=== WHAT YOU NEED TO DO ===
From the first line to the last, print the records exactly.

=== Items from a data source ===
*** Begin section ***
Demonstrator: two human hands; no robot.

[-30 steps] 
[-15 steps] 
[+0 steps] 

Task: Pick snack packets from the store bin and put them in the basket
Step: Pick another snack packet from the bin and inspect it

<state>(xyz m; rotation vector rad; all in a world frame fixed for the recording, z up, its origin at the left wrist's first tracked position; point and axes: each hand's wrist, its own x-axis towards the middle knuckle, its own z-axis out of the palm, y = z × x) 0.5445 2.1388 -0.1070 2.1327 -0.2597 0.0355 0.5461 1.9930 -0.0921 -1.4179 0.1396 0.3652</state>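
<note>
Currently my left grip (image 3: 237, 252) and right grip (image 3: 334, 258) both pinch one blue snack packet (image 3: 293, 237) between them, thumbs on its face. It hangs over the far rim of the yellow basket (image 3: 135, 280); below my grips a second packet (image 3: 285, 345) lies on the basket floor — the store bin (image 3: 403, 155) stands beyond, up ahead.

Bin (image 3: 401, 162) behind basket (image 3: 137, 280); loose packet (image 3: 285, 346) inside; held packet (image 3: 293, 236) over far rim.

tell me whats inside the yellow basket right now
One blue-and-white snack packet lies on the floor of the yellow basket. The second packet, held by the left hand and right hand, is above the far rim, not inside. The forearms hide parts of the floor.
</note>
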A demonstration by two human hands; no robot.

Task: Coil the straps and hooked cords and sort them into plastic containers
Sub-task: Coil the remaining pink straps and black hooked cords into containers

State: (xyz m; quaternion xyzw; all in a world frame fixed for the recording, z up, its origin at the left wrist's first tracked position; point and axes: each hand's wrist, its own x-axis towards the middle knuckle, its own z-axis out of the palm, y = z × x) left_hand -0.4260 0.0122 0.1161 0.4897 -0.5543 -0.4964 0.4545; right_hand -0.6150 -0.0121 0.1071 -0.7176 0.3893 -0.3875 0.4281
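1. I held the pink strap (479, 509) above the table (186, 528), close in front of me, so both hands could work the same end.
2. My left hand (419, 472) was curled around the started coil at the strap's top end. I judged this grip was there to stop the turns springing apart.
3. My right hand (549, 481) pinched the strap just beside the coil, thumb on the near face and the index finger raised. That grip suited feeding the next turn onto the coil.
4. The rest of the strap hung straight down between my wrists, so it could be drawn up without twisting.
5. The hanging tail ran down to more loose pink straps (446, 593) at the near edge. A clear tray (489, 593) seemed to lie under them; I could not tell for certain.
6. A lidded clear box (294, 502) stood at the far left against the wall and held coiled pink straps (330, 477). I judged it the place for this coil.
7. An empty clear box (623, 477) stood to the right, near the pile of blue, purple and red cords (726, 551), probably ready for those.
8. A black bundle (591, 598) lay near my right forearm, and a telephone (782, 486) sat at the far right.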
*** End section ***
=== EXERCISE RESPONSE ===
Demonstrator: two human hands; no robot.

[-30 steps] 
[-15 steps] 
[+0 steps] 

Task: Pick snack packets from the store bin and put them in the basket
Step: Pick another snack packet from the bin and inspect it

<state>(xyz m; rotation vector rad; all in a world frame fixed for the recording, z up, its origin at the left wrist's first tracked position; point and axes: each hand's wrist, its own x-axis towards the middle knuckle, its own z-axis out of the palm, y = z × x) 0.5445 2.1388 -0.1070 2.1327 -0.2597 0.0355 0.5461 1.9930 -0.0921 -1.4179 0.1396 0.3652</state>
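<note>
Currently my left grip (image 3: 237, 252) and right grip (image 3: 334, 258) both pinch one blue snack packet (image 3: 293, 237) between them, thumbs on its face. It hangs over the far rim of the yellow basket (image 3: 135, 280); below my grips a second packet (image 3: 285, 345) lies on the basket floor — the store bin (image 3: 403, 155) stands beyond, up ahead.

Bin (image 3: 401, 162) behind basket (image 3: 137, 280); loose packet (image 3: 285, 346) inside; held packet (image 3: 293, 236) over far rim.

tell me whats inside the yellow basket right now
One blue-and-white snack packet lies on the floor of the yellow basket. The second packet, held by the left hand and right hand, is above the far rim, not inside. The forearms hide parts of the floor.
</note>
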A demonstration by two human hands; no robot.

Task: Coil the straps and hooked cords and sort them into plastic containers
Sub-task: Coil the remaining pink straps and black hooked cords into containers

State: (xyz m; quaternion xyzw; all in a world frame fixed for the recording, z up, its origin at the left wrist's first tracked position; point and axes: each hand's wrist, its own x-axis towards the middle knuckle, its own z-axis out of the palm, y = z × x) left_hand -0.4260 0.0122 0.1161 0.4897 -0.5543 -0.4964 0.4545; right_hand -0.6150 -0.0121 0.1071 -0.7176 0.3893 -0.3875 0.4281
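1. I held the pink strap (479, 509) above the table (186, 528), close in front of me, so both hands could work the same end.
2. My left hand (419, 472) was curled around the started coil at the strap's top end. I judged this grip was there to stop the turns springing apart.
3. My right hand (549, 481) pinched the strap just beside the coil, thumb on the near face and the index finger raised. That grip suited feeding the next turn onto the coil.
4. The rest of the strap hung straight down between my wrists, so it could be drawn up without twisting.
5. The hanging tail ran down to more loose pink straps (446, 593) at the near edge. A clear tray (489, 593) seemed to lie under them; I could not tell for certain.
6. A lidded clear box (294, 502) stood at the far left against the wall and held coiled pink straps (330, 477). I judged it the place for this coil.
7. An empty clear box (623, 477) stood to the right, near the pile of blue, purple and red cords (726, 551), probably ready for those.
8. A black bundle (591, 598) lay near my right forearm, and a telephone (782, 486) sat at the far right.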

This completes the requested output.